→ **The problem**
From the first line to the last, copy the data exactly and drop the pictures.

→ **Data**
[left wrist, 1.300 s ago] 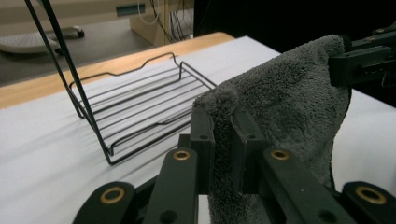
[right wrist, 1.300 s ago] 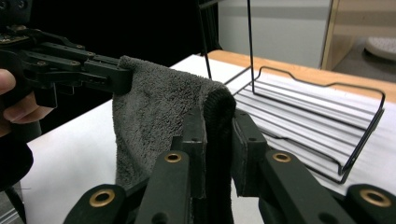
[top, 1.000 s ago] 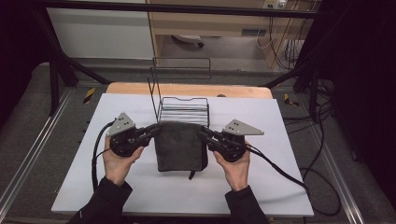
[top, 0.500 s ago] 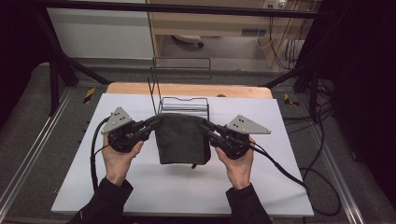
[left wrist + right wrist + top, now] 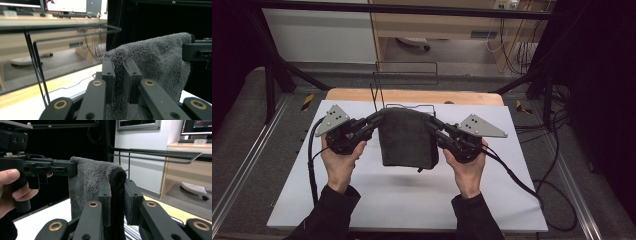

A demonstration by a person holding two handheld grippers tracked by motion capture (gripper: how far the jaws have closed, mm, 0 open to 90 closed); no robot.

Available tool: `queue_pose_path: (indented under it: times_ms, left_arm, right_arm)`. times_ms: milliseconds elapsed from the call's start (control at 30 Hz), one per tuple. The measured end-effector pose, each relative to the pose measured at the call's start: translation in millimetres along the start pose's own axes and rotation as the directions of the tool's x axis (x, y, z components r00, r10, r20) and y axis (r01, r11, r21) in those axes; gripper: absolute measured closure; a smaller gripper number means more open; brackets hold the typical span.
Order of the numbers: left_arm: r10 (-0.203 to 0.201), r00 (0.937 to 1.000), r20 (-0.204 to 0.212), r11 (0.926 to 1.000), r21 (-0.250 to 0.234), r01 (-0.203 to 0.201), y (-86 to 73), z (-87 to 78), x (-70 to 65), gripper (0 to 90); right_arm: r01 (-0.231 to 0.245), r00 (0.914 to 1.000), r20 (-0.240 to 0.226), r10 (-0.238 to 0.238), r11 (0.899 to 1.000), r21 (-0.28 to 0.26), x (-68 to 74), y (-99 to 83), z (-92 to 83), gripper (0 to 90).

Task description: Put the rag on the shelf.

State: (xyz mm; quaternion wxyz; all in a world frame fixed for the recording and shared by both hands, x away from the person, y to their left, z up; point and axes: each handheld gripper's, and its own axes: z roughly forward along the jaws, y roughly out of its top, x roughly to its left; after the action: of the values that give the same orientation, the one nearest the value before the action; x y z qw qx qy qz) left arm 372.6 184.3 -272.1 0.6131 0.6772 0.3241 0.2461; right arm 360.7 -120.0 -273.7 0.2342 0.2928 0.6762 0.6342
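We hold a dark grey towel (image 5: 406, 137) by its two upper corners, the left gripper (image 5: 373, 120) clenched on one and the right gripper (image 5: 434, 125) clenched on the other; each gripper view shows plush cloth pinched between its jaws. A second ago the towel lay lower, its bottom part resting on the white counter (image 5: 362, 200). Now it has risen with both hands and hangs clear as a flat sheet, casting a shadow below, just in front of the wire rack (image 5: 404, 85) at the counter's far edge. We judge the lift to be under way: the cloth is spread and taut enough to drape over the rack's bar next.
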Motion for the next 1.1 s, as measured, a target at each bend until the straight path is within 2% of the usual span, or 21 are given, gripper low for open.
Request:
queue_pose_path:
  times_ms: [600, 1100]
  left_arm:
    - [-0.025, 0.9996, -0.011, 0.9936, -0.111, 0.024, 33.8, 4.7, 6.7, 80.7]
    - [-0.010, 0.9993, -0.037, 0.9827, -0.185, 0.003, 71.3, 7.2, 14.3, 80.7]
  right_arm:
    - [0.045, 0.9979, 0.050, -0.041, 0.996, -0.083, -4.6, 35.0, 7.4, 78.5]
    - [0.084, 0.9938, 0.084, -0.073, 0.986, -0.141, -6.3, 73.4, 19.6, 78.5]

→ **Result for this exercise**
[left wrist, 1.300 s ago] 
[right wrist, 1.300 s ago] 
[top, 1.000 s ago] 
[top, 0.500 s ago] 
[left wrist + right wrist + top, now] 

A demonstration by a person holding two handheld grippers tracked by motion capture (gripper: how far the jaws have closed, mm, 0 open to 90 closed); no robot.

Available tool: `queue_pose_path: (indented under it: times_ms, left_arm, right_arm)`. times_ms: milliseconds elapsed from the call's start (control at 30 Hz), one per tuple. The measured end-effector pose, each relative to the pose measured at the call's start: translation in millimetres along the start pose's own axes and rotation as the directions of the tool's x axis (x, y, z components r00, r10, r20) and y axis (r01, r11, r21) in those axes; gripper: absolute measured closure; a smaller gripper number means more open; brackets hold the typical span.
Order of the numbers: left_arm: r10 (-0.203 to 0.201), r00 (0.937 to 1.000), r20 (-0.204 to 0.212), r11 (0.926 to 1.000), r21 (-0.250 to 0.234), r01 (-0.203 to 0.201), y (-86 to 73), z (-87 to 78), x (-70 to 65), gripper (0 to 90); right_arm: r01 (-0.231 to 0.245), r00 (0.914 to 1.000), r20 (-0.240 to 0.226), r10 (-0.238 to 0.238), r11 (0.899 to 1.000), r21 (-0.28 to 0.26), x (-68 to 74), y (-99 to 83), z (-92 to 83), gripper (0 to 90).

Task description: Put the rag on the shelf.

State: (xyz mm; quaternion wxyz; all in a world frame fixed for the recording and shared by both hands, x away from the person, y to their left, z up; point and axes: each handheld gripper's, and its own axes: z roughly forward along the jaws, y roughly out of its top, x roughly to its left; after the action: of the values that give the same orientation, the one nearest the value before the action; x y z qw qx qy qz) left arm 372.6 184.3 -272.1 0.6131 0.6772 0.3241 0.2461; right arm 360.7 -120.0 -273.7 0.2342 0.2928 0.6762 0.6342
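We hold a dark grey towel (image 5: 406, 137) by its two upper corners, the left gripper (image 5: 373, 120) clenched on one and the right gripper (image 5: 434, 125) clenched on the other; each gripper view shows plush cloth pinched between its jaws. A second ago the towel lay lower, its bottom part resting on the white counter (image 5: 362, 200). Now it has risen with both hands and hangs clear as a flat sheet, casting a shadow below, just in front of the wire rack (image 5: 404, 85) at the counter's far edge. We judge the lift to be under way: the cloth is spread and taut enough to drape over the rack's bar next.
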Motion for the next 1.1 s, as measured, a target at each bend until the straight path is within 2% of the usual span, or 21 are given, gripper low for open.
Request:
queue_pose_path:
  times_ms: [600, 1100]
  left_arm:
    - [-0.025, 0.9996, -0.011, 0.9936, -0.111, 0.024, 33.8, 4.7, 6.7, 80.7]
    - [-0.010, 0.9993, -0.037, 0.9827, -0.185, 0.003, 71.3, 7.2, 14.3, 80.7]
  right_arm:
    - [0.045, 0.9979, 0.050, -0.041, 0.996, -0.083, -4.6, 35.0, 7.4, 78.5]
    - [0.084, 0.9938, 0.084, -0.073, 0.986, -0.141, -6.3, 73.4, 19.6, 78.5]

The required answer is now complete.